§ WHAT THE EXERCISE ASKS
Check each line of the material below for "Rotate", then copy the ones that contain it.

§ EXTRACTED RECORDS

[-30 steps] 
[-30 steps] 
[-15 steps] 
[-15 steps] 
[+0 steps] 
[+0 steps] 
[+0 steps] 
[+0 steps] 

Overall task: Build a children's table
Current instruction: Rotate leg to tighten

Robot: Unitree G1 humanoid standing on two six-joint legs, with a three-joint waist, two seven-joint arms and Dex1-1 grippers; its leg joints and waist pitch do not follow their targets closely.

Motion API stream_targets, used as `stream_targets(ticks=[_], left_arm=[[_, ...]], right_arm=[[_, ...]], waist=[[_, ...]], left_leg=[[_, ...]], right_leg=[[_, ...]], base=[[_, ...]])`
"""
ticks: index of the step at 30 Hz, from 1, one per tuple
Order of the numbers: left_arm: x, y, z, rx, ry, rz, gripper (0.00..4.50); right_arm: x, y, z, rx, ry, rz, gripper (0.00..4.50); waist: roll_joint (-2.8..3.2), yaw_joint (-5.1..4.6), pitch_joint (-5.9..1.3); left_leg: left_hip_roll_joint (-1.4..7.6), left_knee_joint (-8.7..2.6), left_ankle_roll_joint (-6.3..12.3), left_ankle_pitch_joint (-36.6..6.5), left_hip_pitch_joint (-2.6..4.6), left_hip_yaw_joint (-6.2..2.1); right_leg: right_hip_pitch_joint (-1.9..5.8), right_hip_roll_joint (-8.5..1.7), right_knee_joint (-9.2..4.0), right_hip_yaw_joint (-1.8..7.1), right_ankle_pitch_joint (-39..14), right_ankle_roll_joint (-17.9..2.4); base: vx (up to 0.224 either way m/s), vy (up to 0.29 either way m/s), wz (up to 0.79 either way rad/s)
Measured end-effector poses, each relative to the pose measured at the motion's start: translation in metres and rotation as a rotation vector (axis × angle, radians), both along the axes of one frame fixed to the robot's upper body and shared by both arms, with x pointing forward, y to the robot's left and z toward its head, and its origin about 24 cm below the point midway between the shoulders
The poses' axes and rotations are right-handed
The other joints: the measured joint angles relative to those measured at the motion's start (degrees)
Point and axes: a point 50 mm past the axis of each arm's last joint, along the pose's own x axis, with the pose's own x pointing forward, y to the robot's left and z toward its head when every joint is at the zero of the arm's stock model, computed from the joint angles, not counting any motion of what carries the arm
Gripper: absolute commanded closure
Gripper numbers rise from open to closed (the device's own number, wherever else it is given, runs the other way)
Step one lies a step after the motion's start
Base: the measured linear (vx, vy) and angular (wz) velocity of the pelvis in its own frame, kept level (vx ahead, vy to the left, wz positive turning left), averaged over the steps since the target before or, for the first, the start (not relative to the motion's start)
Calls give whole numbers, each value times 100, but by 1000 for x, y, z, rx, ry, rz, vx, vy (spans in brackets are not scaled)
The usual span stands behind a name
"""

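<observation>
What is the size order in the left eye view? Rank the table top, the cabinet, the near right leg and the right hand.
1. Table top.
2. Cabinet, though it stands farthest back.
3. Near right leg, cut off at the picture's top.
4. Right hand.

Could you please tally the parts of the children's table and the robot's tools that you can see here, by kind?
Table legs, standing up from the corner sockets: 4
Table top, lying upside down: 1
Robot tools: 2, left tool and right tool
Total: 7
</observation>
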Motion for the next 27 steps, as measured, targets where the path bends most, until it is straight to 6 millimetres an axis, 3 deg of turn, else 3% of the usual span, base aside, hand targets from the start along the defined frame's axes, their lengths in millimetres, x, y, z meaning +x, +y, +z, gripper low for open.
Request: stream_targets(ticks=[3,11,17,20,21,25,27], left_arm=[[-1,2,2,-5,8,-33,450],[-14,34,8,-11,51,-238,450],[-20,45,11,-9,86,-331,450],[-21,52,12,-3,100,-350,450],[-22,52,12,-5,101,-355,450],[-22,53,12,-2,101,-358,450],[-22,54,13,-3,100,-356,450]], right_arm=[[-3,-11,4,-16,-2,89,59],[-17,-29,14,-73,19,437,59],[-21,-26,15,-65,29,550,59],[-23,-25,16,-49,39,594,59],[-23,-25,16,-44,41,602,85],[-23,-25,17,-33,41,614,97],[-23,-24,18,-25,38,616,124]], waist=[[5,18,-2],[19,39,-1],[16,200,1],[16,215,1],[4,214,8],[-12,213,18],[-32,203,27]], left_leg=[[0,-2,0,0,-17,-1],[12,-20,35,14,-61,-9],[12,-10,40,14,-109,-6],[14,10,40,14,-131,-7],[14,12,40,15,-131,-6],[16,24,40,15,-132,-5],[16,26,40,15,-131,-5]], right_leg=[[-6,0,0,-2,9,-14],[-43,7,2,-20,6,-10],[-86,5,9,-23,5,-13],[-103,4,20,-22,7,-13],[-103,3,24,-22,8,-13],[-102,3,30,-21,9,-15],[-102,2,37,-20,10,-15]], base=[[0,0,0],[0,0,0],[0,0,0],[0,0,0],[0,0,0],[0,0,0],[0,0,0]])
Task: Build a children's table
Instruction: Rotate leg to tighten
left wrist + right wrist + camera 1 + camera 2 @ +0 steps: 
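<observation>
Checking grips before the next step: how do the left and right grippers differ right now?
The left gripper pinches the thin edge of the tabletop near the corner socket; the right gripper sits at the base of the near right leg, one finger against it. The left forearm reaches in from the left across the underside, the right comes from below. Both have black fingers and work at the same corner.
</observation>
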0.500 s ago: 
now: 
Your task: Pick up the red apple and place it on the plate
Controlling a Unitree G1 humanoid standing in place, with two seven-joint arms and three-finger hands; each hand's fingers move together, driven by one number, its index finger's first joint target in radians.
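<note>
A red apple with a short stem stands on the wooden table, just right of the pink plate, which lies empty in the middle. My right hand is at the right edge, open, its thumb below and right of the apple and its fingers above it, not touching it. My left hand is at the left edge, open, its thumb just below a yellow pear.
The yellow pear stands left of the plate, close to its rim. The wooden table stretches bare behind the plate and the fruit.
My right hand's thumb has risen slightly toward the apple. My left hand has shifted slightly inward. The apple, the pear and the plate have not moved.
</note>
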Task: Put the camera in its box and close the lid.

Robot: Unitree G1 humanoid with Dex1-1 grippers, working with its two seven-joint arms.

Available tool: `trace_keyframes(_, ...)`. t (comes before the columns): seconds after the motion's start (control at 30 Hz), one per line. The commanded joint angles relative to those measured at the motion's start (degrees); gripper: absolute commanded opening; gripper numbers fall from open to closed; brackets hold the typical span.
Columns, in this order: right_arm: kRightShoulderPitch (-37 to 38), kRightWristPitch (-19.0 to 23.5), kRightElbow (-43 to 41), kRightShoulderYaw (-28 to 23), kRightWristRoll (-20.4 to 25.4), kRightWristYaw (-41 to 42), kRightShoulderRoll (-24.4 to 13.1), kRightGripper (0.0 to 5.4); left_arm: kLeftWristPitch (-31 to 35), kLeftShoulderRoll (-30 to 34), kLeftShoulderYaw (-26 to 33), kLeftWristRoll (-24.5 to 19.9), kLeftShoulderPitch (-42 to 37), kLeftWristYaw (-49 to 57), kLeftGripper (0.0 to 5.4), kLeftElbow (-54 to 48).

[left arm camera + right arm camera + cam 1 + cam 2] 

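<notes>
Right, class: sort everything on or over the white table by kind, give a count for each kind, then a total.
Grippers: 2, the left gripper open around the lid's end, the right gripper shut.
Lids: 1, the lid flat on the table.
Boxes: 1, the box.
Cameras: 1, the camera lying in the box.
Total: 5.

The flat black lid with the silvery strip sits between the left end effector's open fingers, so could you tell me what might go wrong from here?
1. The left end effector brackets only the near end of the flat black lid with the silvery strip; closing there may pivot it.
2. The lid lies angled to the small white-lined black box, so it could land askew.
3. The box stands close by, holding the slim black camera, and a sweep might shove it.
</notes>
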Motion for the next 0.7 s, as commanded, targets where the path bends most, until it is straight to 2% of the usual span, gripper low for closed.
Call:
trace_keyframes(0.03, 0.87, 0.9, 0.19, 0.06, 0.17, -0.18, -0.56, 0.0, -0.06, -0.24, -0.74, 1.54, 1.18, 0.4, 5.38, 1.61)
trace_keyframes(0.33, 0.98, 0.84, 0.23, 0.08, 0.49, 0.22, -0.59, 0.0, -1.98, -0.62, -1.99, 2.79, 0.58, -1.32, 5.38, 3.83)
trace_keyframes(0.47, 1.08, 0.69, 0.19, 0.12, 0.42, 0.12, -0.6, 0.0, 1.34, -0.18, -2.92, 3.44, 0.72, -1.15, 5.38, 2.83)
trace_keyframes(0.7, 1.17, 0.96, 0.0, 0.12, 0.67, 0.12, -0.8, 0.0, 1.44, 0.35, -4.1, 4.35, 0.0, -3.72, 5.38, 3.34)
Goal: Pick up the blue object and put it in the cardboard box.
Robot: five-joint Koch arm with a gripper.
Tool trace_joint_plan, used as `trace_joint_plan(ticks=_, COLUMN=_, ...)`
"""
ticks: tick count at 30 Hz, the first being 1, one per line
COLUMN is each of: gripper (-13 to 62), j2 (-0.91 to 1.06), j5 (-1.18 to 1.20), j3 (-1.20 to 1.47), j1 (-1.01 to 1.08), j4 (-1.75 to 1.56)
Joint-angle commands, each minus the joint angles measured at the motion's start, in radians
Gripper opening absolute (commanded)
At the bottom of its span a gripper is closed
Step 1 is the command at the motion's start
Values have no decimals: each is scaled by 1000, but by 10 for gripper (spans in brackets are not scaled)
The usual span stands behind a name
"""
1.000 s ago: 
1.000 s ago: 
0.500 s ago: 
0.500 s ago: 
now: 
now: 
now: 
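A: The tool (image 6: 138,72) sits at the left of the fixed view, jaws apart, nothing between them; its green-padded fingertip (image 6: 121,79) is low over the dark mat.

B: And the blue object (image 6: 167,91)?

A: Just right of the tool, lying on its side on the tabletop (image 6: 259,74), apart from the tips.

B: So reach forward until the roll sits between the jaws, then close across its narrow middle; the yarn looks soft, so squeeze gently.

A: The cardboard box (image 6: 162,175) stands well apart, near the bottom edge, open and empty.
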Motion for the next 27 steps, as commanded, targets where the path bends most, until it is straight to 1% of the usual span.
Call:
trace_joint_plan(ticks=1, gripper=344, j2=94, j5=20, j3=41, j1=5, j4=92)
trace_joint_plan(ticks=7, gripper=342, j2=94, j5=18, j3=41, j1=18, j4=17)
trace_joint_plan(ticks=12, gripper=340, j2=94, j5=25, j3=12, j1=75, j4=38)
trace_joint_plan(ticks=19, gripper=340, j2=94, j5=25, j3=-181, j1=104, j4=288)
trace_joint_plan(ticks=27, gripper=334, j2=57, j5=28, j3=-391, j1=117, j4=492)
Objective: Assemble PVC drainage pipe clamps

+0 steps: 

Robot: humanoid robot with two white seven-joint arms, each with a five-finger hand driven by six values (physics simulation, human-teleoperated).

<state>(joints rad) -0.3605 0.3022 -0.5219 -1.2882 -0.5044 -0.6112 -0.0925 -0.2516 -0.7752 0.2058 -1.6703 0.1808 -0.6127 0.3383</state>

§ ANSWER FOR THIS EXERCISE
Current instruction: Rotate leg to tighten
Instruction: Rotate leg to tighten

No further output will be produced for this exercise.